Welcome to the second chapter of Ask the Koopas! Remember, you can ask my OC and the questions have to from K to T rated. So, yeah. Mario stuff belongs to Nintendo, Violent Jones belongs to Kookylover98 and Erin and Melody belong to me.

Bowser, Kamek, Erin, and the koopalings arrive at the studio, finding out it changed.

"This is nice. I mean, look at the lights."Bowser said impressed

"How did we get this?"Kamek asked Erin.

"You can't underestimate Melody when it comes to this."Erin awed at the sight.

"You got zhat right."Ludwig said, eating some nuts.

"Pineapples forever!"Erin yelled as she fist-bumped Lemmy.

Violent suddenly walks in, scaring the crap out of Ludwig.

"Vhat are you doing here?" Ludwig asked disgusted.

"OHMYGOSHIT'SVIOLENTHAVEN'TSEENYOUINALONGTIMEHOAWAREYOUI'MDOINGFI"Morton said before he fell asleep.

"Sleeping spell." Kamek blew on his wand. "Comes in handy."

"The authoress invited me here." Violent said happily. "Thanks!"

(You're welcome! I enjoyed it, letting you come here!)

"It's the voice again!"Lemmy cowered into a ball.

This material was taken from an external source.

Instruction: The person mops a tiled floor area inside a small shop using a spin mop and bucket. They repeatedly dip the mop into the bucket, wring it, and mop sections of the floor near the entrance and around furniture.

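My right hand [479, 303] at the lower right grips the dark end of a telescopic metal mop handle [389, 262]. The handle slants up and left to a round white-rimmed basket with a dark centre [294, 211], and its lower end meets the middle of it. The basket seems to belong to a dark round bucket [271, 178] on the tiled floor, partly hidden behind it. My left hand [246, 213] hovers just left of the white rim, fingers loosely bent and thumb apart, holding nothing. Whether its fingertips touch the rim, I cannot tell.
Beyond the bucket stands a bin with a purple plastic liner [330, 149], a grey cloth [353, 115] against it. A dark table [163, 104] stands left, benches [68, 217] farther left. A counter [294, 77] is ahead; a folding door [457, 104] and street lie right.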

"Hey. Where's Melody?"Erin asked everyone. "I mean, she should answer some questions!"

"My eye!"Morton said as a paper airplane landed into his eye.

"Hey look, a paper airplane landed in Morton's eye!"Bowser Jr. pointed out.

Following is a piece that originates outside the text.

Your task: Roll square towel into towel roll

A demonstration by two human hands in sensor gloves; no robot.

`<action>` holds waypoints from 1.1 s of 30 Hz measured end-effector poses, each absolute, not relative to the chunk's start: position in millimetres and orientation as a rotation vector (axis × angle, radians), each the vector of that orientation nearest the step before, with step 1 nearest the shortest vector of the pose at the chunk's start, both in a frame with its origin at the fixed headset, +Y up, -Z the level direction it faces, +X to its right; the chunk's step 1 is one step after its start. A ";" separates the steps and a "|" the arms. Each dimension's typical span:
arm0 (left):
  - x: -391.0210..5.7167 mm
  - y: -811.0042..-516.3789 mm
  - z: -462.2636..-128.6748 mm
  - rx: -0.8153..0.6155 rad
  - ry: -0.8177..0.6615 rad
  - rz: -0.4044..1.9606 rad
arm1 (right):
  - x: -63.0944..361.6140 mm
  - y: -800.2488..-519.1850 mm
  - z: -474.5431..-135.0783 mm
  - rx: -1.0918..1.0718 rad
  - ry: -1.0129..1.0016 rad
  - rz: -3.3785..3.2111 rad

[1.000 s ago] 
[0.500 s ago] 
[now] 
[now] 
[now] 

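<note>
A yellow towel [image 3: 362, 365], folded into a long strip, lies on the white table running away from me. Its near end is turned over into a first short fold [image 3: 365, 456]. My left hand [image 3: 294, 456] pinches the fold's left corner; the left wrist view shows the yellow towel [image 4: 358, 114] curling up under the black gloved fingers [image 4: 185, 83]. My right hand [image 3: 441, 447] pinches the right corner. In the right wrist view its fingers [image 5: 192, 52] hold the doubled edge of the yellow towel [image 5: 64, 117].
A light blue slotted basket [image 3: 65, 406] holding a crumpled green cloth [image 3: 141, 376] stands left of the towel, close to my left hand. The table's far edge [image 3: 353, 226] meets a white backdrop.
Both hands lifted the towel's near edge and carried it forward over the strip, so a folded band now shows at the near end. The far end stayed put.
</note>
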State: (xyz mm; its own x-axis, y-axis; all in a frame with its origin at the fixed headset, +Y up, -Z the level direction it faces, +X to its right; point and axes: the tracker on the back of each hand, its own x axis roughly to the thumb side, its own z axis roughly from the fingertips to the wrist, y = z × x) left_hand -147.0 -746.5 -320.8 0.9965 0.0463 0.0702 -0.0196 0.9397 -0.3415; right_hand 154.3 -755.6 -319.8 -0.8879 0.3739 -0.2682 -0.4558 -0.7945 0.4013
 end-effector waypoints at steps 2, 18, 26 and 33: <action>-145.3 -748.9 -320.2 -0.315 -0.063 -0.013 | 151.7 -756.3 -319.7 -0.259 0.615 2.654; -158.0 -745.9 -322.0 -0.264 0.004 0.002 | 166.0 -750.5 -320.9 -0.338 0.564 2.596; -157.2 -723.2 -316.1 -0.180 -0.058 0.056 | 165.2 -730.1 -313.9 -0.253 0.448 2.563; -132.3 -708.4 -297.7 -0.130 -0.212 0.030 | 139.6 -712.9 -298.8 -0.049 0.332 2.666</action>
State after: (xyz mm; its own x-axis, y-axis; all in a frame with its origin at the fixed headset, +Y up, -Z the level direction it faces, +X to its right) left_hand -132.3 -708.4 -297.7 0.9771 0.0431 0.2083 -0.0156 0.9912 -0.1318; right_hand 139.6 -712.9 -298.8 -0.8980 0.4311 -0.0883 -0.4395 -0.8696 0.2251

"How do you know?"Erin asked. "What if it landed in the toilet after Taco Tuesday?"

"That's just gross!"Wendy shivered. "I mean, seriously, Erin?"

"Just pick it up..."Violent snatched it from the ground. "And read it.

"Vell, vhat does it say?"Ludwig asked her.

"Stop with the German crap." Iggy rubbed his eyes.

"Go die in a hole, Iggy."Ludwig threatened Iggy.

"Shut up, Luddy."Violent kept reading.

"I am so close to beating up anyone in my sight."Ludwig cringed loudly.

Everyone backs off, afraid what might happen.

Dear friends and stupid Bowser, sorry that I'm not here. I have business in the Underwhere and, being somewhat responsible, I have to. Anyway, if I get any
questions, send it to me by phone. Hopefully, Erin and our guest will control this. I'm watching you, Bowser! Melody

"How is she watching me?"Bowser asked. "I mean, she has no spies that stalk you in your sleep. AND HEY!"

"Typical Bowser."Violent scoffed. No wonder I feel like I'm being watched...she thought.

"Uh, do you guys notice we have an audience?"Erin asked everyone again.

"We do?"Everyone asked.

"Yeah."Erin shrugged. "Say hi, audience."

"Say hi, audience!"They copied.

"These people are as stupid as a dinosaur."Erin pointed out at the smiling audience.

"Actually..."Ludwig started, but got stopped.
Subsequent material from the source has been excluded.